Who has a Team or Enterprise subscription?

Kostia Novofastovskyi

So we have AI writing the code, and now a team of AI agents reviewing the code. Are we humans just here to pay the AWS server bills now?Haha. Brilliant launch!

Mihir Kanzariya

Huge launch, the multi-agent approach for PR reviews makes a lot of sense. Catching logic bugs, security issues, and subtle AI-generated code mistakes before production is exactly where teams need help.

Coincidentally, today I launched something related as well: Blocfeed.

While tools like Claude Code analyze the code itself, Blocfeed focuses on what happens after software reaches real users. Bugs often appear only on specific systems or edge cases where everything works fine on the developer’s machine.

Blocfeed aggregates user feedback and reports to surface:

  • Bugs that only occur in certain environments

  • Issues that slip past internal testing

  • Patterns in what users are complaining about

  • Feature requests users repeatedly ask for

I can imagine a strong synergy here:

Claude Code → prevents bugs before merge
Blocfeed → detects real-world issues and user needs after release

Congrats on the launch, excited to see where this multi-agent review direction goes. 🚀

Mihir Kanzariya

This is honestly the missing piece for teams shipping fast with AI. I've seen so many PRs where the code "works" but has subtle auth bugs or logic holes that a human reviewer would catch on a good day but miss when reviewing 20 PRs.

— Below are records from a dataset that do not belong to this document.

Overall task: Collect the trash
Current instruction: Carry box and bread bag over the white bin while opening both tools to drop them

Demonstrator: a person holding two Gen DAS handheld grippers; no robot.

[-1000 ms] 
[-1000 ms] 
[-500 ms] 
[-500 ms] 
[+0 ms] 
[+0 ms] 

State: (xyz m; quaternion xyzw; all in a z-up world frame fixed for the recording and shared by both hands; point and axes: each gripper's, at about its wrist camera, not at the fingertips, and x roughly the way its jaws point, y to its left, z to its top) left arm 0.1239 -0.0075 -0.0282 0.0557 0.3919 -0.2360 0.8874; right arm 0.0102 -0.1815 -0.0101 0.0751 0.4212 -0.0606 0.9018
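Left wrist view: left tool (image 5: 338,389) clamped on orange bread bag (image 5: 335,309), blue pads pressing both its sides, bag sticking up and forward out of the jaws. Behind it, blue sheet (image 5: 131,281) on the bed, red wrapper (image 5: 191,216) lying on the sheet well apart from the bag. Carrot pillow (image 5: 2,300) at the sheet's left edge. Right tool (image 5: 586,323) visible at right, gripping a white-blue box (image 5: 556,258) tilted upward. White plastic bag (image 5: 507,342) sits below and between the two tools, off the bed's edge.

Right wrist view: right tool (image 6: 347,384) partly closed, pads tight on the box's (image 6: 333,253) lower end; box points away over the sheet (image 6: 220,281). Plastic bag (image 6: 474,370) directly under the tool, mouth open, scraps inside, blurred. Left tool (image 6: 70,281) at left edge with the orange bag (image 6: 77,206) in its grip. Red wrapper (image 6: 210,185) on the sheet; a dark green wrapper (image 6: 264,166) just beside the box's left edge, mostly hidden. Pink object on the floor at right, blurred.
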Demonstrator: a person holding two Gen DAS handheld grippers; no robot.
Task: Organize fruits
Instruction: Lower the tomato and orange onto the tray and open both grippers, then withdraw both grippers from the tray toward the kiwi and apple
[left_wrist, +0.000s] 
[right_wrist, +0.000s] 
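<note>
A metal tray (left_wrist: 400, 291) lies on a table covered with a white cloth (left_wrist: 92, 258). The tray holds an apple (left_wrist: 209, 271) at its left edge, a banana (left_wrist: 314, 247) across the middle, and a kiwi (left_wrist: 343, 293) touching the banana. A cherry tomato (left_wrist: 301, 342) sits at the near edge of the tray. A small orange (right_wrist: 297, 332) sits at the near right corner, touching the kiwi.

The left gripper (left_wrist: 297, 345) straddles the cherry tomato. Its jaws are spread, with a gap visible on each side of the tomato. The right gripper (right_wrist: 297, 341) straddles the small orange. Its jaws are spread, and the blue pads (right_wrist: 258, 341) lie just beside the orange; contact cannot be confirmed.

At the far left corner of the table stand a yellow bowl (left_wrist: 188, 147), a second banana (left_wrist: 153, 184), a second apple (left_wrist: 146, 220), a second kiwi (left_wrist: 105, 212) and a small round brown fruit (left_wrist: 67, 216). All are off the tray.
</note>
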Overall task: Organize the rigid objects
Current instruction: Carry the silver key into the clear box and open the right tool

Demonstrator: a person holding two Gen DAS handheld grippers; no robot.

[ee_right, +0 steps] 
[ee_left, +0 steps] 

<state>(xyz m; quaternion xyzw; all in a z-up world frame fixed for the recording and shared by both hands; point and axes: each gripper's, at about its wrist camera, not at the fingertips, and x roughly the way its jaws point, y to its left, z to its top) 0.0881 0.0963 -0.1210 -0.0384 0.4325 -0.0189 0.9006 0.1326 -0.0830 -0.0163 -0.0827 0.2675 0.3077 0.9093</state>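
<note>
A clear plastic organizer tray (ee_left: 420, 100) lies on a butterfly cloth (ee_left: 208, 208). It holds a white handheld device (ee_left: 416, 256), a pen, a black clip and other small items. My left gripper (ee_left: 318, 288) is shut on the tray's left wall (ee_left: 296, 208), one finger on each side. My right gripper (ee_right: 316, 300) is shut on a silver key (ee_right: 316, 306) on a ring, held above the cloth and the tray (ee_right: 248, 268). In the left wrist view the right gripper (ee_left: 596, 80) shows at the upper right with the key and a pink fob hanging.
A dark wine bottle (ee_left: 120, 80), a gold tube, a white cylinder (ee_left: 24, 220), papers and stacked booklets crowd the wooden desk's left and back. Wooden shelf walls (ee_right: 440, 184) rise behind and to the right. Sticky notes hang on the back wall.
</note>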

The IDOR example in the demo is a perfect case. That exact bug pattern shows up constantly in AI-generated code because the model just focuses on making the endpoint functional, not secure. Having agents verify findings before flagging is smart too, cuts down on the noise.

Greeshma Reddy

The multi-agent review idea is interesting. AI can generate code fast, but reviewing it properly is still a challenge for many teams. Having multiple agents verify findings to reduce false positives sounds like a smart approach. Curious to see how it performs on large PRs.

Roop Reddy

Seems like Caude killed a lot of code review products from YC. They may have to pivot.

Devon Kelley

Multi-agent review is exactly where code review needs to go. A single pass reviewer misses the same classes of bugs every time, but having specialized agents looking at security, logic, and performance in parallel catches the stuff that slips through. The false positive filtering is the make-or-break part though. Nothing kills developer trust in automated review faster than noisy findings they learn to ignore.

Handuo

Multi-agent code review is a great concept. Having different agents specialized for different types of issues — security, performance, logic errors — should catch things that a single-pass review would miss. Really like the approach of catching bugs early in AI-generated code specifically, since that is becoming the default way people write code now.

Jarmo Tuisk

been building with Claude Code for months now and the "quick skim" problem is very real. agents write code fast but the subtle bugs pile up — especially when one agent changes something another agent built two weeks ago. multi-agent review makes a lot of sense here, curious how it handles context across larger PRs where the full picture only emerges from reading multiple files together.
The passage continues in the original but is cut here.